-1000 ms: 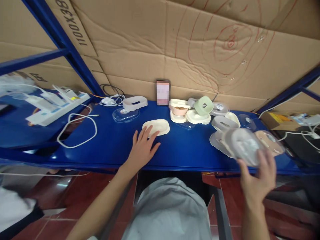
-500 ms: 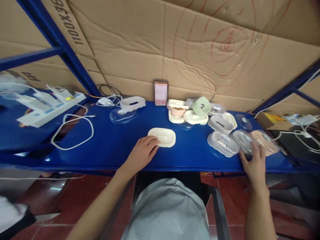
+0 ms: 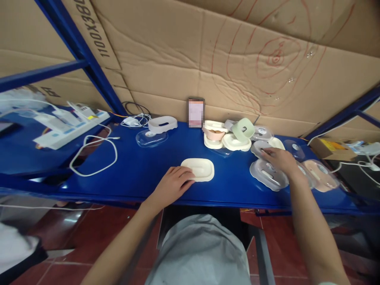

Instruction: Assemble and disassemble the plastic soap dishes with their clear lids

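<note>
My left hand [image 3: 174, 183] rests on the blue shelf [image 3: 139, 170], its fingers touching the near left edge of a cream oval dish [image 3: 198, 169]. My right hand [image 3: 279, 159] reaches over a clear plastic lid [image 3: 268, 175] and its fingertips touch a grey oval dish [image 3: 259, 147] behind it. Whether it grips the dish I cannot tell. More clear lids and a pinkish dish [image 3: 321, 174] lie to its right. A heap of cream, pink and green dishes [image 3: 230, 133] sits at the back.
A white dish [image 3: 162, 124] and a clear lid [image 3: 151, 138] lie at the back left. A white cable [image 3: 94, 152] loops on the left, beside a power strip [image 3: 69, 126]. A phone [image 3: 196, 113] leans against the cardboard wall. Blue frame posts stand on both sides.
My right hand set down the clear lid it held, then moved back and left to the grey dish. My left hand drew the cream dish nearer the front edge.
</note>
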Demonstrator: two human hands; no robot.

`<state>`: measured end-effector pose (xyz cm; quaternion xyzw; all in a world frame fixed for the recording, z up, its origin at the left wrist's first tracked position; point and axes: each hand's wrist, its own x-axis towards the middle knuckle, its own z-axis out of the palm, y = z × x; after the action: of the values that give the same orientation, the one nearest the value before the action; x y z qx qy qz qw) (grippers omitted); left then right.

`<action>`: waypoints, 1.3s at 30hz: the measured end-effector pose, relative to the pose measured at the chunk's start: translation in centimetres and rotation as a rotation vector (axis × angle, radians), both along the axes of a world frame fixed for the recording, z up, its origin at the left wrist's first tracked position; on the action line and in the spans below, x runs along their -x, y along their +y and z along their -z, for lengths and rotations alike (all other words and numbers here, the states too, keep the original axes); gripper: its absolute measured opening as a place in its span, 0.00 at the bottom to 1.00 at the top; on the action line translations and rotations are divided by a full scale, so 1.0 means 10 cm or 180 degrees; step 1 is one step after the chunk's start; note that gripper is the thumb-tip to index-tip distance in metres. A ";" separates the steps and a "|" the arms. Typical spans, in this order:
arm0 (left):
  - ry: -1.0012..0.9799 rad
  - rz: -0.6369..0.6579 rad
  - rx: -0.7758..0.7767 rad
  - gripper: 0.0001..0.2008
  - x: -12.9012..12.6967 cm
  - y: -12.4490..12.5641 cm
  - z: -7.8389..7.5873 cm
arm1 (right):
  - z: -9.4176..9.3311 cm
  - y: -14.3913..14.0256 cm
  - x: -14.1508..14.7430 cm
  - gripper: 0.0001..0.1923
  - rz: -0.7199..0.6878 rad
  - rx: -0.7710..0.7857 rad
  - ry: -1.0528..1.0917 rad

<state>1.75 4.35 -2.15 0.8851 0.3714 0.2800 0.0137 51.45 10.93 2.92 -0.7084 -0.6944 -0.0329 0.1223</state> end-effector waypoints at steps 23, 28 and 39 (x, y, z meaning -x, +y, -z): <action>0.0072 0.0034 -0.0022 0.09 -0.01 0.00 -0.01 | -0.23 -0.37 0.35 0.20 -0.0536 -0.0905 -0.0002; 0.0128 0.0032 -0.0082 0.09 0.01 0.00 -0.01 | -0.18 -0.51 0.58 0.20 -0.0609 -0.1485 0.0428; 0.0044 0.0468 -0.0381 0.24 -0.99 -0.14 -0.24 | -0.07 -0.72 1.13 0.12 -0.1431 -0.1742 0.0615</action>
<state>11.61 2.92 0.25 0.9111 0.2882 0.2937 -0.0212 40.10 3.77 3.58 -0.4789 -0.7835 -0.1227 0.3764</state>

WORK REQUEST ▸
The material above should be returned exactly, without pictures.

RESULT BELOW ▸
-1000 ms: 
-500 ms: 
+0 ms: 

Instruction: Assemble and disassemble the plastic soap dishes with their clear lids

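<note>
My left hand [image 3: 174, 183] rests on the blue shelf [image 3: 139, 170], its fingers touching the near left edge of a cream oval dish [image 3: 198, 169]. My right hand [image 3: 279, 159] reaches over a clear plastic lid [image 3: 268, 175] and its fingertips touch a grey oval dish [image 3: 259, 147] behind it. Whether it grips the dish I cannot tell. More clear lids and a pinkish dish [image 3: 321, 174] lie to its right. A heap of cream, pink and green dishes [image 3: 230, 133] sits at the back.
A white dish [image 3: 162, 124] and a clear lid [image 3: 151, 138] lie at the back left. A white cable [image 3: 94, 152] loops on the left, beside a power strip [image 3: 69, 126]. A phone [image 3: 196, 113] leans against the cardboard wall. Blue frame posts stand on both sides.
My right hand set down the clear lid it held, then moved back and left to the grey dish. My left hand drew the cream dish nearer the front edge.
</note>
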Demonstrator: two human hands; no robot.

`<state>`: measured end-effector pose (xyz cm; quaternion xyzw; all in a world frame fixed for the recording, z up, its origin at the left wrist's first tracked position; point and axes: each hand's wrist, its own x-axis towards the middle knuckle, its own z-axis out of the palm, y = z × x; after the action: of the values that give the same orientation, the one nearest the value before the action; x y z qx qy qz qw) (grippers omitted); left then right.

`<action>`: waypoints, 1.3s at 30hz: the measured end-effector pose, relative to the pose measured at the chunk's start: translation in centimetres and rotation as a rotation vector (axis × angle, radians), both along the axes of a world frame fixed for the recording, z up, its origin at the left wrist's first tracked position; on the action line and in the spans below, x runs along their -x, y along their +y and z along their -z, for lengths and rotations alike (all other words and numbers here, the states too, keep the original axes); gripper: its absolute measured opening as a place in its span, 0.00 at the bottom to 1.00 at the top; on the action line translations and rotations are divided by a full scale, so 1.0 means 10 cm or 180 degrees; step 1 is one step after the chunk's start; note that gripper is the thumb-tip to index-tip distance in metres. A ";" separates the steps and a "|" the arms. Typical spans, in this order:
arm0 (left):
  - ry: -1.0012..0.9799 rad
  - rz: -0.6369..0.6579 rad
  - rx: -0.7758..0.7767 rad
  - gripper: 0.0001..0.2008
  - x: -12.9012..12.6967 cm
  - y: -12.4490..12.5641 cm
  - z: -7.8389..7.5873 cm
arm1 (right):
  - z: -9.4176..9.3311 cm
  - y: -14.3913..14.0256 cm
  - x: -14.1508..14.7430 cm
  - gripper: 0.0001..0.1923
  - rz: -0.7199..0.6878 rad
  - rx: -0.7710..0.7857 rad
  - ry: -1.0528..1.0917 rad

<state>1.75 4.35 -2.15 0.8851 0.3714 0.2800 0.0137 51.45 10.93 2.92 -0.7084 -0.6944 -0.0329 0.1223</state> end-effector waypoints at steps 23, 28 and 39 (x, y, z meaning -x, +y, -z): <action>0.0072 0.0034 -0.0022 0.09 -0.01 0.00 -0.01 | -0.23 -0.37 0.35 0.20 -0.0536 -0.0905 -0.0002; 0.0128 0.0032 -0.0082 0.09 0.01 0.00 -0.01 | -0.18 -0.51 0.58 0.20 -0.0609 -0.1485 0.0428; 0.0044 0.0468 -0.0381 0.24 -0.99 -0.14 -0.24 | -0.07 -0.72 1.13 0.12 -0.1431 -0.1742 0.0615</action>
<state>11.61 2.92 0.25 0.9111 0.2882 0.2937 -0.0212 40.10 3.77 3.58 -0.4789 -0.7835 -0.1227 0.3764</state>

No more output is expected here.